### Task description
Retype, word for word, every line of the records below starting at the one that contains "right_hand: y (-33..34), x" and ending at the one that contains "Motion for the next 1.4"; include both of those lines and nothing more.
───── Dataset ─────
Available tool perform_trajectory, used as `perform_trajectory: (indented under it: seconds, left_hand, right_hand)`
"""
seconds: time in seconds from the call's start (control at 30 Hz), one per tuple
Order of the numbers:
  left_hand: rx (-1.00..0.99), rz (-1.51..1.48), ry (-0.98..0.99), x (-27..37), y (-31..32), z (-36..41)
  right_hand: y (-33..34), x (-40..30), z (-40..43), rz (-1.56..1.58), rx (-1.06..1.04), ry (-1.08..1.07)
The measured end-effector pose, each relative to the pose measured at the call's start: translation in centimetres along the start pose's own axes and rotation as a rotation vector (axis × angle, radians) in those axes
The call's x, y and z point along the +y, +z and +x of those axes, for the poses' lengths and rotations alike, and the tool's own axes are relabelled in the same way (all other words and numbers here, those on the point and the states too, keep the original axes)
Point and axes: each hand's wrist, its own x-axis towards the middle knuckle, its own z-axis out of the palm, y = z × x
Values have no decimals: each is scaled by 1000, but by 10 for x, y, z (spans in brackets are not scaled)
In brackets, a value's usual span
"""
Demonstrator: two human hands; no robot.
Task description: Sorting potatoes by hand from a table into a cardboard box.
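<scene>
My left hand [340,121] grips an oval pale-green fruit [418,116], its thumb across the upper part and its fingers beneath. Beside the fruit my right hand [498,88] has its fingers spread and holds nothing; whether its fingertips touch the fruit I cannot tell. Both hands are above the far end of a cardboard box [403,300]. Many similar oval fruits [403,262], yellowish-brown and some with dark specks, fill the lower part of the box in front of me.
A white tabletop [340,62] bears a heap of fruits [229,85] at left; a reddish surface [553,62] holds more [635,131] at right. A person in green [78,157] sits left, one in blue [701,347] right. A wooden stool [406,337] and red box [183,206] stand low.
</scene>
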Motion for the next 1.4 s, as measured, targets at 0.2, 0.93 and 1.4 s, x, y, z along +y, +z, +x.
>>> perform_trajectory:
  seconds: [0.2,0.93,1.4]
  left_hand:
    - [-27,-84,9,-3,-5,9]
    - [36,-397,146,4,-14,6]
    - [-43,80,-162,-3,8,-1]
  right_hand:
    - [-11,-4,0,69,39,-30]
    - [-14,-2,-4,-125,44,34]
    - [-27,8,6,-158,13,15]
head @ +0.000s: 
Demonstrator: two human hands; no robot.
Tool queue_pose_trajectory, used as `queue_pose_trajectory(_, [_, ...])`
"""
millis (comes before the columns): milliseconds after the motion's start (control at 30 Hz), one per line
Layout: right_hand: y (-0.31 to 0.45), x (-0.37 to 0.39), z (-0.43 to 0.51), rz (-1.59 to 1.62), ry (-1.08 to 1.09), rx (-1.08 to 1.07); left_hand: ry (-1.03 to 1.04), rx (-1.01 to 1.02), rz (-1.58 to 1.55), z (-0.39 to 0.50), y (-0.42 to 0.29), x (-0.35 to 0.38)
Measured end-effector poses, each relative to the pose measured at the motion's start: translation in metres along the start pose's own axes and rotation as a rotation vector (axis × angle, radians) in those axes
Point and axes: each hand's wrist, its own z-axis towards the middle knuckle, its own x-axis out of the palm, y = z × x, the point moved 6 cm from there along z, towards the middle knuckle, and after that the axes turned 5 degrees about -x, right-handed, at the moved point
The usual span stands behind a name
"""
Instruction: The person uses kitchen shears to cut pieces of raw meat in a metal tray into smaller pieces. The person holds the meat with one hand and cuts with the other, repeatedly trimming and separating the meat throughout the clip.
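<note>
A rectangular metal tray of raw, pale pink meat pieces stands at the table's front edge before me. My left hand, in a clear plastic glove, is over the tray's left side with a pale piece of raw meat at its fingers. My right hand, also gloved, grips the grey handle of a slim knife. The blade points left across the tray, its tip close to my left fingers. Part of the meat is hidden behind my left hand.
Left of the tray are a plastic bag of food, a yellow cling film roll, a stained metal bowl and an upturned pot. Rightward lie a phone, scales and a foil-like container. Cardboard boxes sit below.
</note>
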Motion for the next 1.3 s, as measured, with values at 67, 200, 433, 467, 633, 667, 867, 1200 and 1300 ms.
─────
### The completed task
  right_hand: y (-33..34), x (-40..30), z (-40..43), rz (-1.56..1.58), rx (-1.06..1.04), ry (-1.08..1.07)
The measured end-effector pose, each relative to the pose measured at the call's start: translation in centimetres along the start pose's own axes and rotation as a rotation vector (axis × angle, radians) in those axes
The call's x, y and z point along the +y, +z and +x of those axes, for the poses' lengths and rotations alike, and the tool's own axes are relabelled in the same way (all other words and numbers here, those on the point and the states too, keep the original axes)
Point and axes: each hand's wrist, its own x-axis towards the middle knuckle, its own z-axis out of the palm, y = z × x
Values have no decimals: each is scaled by 1000, but by 10 for x, y, z (spans in brackets are not scaled)
In brackets, a value's usual span
"""
Demonstrator: two human hands; no robot.
Task description: Sorting potatoes by hand from a table into a cardboard box.
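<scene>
My left hand [340,121] grips an oval pale-green fruit [418,116], its thumb across the upper part and its fingers beneath. Beside the fruit my right hand [498,88] has its fingers spread and holds nothing; whether its fingertips touch the fruit I cannot tell. Both hands are above the far end of a cardboard box [403,300]. Many similar oval fruits [403,262], yellowish-brown and some with dark specks, fill the lower part of the box in front of me.
A white tabletop [340,62] bears a heap of fruits [229,85] at left; a reddish surface [553,62] holds more [635,131] at right. A person in green [78,157] sits left, one in blue [701,347] right. A wooden stool [406,337] and red box [183,206] stand low.
</scene>
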Motion for the next 1.4 s, as measured, targets at 0.2, 0.93 and 1.4 s, x, y, z along +y, +z, +x.

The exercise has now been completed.